## Dataset excerpts
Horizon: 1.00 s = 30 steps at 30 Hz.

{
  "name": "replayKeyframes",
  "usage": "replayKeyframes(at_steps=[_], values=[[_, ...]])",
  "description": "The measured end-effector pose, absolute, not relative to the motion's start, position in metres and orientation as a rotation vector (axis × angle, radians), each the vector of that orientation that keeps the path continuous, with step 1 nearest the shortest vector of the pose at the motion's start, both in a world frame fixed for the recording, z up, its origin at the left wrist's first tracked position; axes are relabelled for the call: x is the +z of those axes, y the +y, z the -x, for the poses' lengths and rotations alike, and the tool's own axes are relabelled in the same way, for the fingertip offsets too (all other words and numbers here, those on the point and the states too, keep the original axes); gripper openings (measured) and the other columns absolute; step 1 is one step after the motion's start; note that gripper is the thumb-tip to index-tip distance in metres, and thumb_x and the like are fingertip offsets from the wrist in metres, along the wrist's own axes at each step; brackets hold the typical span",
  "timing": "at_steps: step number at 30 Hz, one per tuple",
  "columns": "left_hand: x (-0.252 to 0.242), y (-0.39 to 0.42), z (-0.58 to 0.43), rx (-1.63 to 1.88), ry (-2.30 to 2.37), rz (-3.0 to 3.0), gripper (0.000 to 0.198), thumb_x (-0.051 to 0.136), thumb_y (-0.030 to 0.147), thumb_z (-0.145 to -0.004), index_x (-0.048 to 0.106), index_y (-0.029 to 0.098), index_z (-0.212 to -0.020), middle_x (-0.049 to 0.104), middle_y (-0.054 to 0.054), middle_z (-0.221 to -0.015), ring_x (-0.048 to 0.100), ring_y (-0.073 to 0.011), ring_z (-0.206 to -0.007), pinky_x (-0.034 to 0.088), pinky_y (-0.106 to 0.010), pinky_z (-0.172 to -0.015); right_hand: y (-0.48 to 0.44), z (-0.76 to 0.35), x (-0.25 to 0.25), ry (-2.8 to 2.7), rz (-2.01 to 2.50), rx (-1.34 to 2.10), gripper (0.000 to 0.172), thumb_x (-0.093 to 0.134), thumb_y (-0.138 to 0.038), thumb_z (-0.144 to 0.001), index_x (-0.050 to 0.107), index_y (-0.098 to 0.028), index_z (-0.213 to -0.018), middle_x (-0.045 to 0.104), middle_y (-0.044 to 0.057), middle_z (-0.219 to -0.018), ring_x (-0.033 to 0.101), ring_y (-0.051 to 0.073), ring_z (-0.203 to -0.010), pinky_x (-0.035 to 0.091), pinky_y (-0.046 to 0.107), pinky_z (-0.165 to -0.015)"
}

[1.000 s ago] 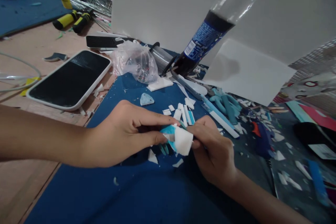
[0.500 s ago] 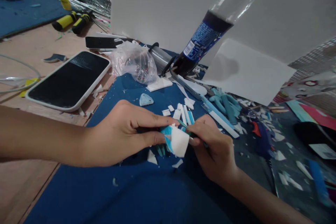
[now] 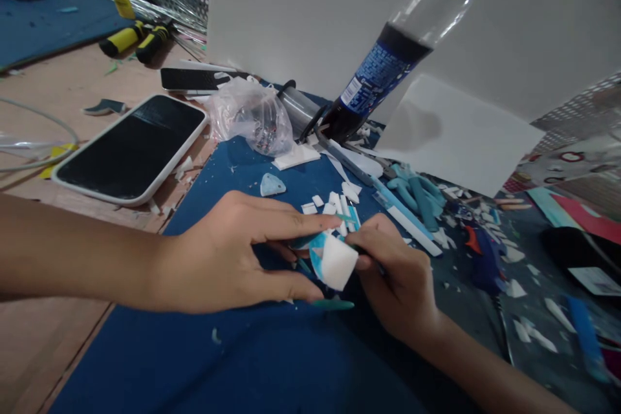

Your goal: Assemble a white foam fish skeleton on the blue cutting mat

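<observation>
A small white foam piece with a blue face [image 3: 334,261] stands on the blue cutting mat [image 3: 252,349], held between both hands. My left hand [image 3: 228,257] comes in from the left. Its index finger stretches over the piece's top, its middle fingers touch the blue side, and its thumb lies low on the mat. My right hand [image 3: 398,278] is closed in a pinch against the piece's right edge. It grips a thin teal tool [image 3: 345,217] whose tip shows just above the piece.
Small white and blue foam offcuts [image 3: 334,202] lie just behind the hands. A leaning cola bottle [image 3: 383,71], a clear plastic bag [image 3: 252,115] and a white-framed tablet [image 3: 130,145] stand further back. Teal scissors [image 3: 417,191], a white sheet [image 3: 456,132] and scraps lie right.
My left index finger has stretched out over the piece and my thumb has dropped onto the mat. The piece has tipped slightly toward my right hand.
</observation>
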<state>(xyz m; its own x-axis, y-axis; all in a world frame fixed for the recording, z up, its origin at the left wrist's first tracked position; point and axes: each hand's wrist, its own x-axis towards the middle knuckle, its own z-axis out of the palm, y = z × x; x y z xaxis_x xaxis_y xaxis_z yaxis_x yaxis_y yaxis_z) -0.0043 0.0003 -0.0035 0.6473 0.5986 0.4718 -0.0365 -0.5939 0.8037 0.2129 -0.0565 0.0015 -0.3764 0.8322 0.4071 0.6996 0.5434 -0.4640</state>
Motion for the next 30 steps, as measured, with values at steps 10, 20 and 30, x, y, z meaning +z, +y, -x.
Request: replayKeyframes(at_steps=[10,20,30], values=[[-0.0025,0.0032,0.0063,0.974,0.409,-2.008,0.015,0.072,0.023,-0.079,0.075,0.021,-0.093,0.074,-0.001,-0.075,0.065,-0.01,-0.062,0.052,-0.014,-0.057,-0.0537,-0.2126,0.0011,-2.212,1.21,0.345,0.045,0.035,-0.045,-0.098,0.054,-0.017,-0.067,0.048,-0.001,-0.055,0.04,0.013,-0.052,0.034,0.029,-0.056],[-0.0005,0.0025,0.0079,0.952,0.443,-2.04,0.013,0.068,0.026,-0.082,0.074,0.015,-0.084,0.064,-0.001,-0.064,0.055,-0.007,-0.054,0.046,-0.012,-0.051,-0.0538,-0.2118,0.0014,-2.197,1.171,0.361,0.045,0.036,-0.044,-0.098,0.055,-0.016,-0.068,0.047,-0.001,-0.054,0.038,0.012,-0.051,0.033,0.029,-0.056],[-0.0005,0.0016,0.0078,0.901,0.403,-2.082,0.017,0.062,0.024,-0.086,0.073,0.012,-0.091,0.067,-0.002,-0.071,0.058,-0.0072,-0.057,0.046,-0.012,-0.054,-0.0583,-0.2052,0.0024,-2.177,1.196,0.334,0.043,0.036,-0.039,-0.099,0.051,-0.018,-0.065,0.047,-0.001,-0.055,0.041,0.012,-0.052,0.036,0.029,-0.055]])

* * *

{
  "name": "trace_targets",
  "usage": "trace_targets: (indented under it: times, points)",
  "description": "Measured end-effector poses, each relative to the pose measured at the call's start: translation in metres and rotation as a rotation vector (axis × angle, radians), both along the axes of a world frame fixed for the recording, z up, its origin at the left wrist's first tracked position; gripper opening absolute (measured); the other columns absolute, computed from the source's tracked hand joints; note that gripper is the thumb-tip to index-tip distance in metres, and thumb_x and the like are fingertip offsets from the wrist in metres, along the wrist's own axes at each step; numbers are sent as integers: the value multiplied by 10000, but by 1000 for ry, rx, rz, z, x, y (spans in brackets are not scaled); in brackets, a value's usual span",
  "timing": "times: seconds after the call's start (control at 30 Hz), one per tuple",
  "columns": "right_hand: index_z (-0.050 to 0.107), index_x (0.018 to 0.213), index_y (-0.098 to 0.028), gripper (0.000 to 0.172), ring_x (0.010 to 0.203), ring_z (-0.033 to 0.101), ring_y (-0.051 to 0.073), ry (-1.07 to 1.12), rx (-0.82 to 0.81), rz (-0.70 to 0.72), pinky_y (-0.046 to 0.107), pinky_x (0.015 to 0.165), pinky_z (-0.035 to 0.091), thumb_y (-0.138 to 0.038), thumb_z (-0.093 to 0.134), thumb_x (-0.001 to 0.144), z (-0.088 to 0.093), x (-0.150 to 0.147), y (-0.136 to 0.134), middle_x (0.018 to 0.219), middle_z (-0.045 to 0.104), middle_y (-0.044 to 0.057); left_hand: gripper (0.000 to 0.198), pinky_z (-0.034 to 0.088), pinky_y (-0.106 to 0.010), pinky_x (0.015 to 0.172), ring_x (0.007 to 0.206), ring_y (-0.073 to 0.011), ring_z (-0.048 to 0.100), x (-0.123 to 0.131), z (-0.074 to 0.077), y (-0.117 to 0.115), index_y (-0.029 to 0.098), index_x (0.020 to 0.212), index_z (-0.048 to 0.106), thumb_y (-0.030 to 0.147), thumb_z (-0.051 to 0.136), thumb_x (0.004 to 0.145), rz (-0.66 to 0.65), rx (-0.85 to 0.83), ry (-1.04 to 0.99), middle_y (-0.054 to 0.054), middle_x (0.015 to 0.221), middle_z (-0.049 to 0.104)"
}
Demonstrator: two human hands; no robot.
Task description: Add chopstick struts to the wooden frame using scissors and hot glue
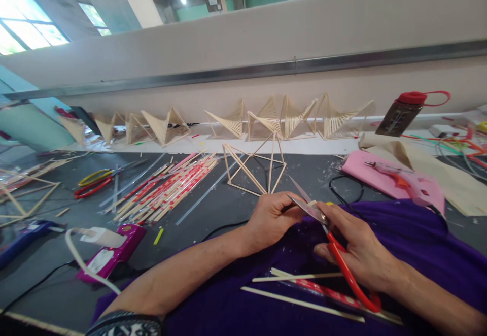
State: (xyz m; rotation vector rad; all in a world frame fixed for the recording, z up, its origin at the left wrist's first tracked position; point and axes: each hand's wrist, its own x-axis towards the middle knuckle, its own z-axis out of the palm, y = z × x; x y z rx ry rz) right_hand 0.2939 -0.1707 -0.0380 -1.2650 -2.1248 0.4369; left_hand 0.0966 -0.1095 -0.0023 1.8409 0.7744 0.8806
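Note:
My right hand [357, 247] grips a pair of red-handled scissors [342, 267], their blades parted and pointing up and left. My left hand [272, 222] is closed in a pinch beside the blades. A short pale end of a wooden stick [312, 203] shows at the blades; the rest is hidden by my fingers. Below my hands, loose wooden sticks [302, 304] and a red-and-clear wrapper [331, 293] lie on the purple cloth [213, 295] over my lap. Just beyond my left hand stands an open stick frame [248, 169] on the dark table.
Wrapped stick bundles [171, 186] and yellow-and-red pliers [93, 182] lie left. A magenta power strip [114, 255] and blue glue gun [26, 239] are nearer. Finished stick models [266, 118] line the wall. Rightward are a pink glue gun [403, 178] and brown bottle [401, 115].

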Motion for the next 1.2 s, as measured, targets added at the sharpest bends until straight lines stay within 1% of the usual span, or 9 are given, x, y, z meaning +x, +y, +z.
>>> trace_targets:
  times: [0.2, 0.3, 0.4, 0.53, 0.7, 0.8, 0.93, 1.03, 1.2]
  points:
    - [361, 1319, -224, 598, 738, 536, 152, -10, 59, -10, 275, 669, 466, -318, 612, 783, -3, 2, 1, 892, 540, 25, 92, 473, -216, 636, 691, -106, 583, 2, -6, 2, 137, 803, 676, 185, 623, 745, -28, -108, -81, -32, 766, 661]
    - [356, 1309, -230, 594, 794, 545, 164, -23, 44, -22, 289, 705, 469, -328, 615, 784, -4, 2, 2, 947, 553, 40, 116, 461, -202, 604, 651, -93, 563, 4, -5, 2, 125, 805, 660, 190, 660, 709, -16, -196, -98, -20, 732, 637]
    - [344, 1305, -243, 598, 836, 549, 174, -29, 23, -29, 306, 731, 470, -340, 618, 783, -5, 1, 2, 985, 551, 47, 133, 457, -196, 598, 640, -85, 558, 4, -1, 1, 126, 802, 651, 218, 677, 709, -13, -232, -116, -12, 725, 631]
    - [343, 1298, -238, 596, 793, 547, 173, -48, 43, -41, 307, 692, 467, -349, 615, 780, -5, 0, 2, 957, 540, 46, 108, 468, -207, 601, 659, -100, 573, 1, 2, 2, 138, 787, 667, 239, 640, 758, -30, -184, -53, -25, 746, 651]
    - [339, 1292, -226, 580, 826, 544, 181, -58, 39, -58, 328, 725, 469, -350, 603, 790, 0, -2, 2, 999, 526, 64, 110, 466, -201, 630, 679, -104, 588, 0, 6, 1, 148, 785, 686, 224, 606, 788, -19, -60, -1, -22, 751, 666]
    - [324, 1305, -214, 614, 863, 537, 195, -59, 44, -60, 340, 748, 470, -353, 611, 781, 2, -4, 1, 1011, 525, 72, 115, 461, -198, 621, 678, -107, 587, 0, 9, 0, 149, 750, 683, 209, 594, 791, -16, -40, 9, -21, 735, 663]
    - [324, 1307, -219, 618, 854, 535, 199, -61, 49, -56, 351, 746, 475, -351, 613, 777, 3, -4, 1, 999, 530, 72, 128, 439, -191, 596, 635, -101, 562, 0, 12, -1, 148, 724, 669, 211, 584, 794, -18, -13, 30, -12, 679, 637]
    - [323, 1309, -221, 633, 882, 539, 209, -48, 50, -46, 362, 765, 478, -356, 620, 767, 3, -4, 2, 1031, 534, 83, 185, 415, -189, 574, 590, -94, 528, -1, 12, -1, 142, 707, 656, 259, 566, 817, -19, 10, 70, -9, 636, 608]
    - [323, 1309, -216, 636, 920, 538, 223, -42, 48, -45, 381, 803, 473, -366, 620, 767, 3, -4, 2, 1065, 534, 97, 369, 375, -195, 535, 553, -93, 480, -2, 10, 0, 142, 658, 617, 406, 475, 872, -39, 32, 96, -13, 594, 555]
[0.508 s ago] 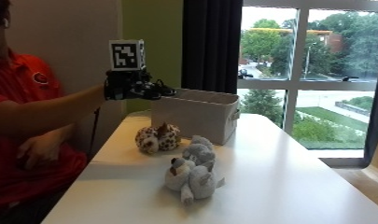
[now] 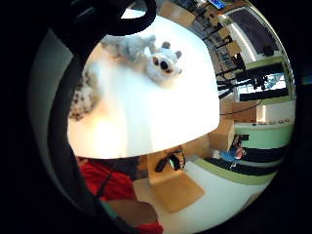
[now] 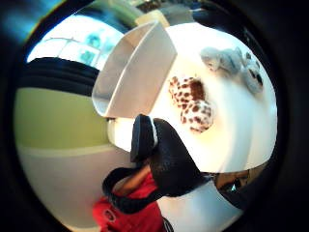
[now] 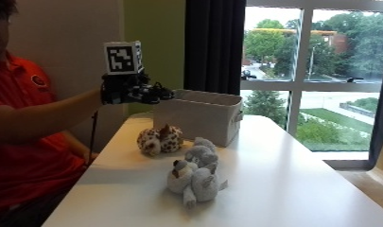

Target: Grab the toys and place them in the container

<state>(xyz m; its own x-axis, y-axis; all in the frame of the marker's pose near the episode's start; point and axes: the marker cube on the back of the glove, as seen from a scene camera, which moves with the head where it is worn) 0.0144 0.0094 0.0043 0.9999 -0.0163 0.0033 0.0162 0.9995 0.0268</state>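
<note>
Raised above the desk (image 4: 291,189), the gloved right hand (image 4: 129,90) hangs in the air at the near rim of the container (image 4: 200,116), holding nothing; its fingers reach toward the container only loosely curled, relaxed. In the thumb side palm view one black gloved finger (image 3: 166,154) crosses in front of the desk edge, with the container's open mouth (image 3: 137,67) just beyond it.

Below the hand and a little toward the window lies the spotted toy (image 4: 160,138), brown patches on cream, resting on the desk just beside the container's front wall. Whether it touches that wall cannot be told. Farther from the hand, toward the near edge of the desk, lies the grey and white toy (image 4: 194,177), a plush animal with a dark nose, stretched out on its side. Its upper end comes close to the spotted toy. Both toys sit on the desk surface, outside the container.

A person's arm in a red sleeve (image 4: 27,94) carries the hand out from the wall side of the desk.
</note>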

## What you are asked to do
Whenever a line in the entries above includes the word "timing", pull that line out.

## Solution for this exercise
  "timing": "at_steps: step number at 30 Hz, one per tuple",
  "timing": "times: seconds after the call's start (control at 30 Hz), one per tuple",

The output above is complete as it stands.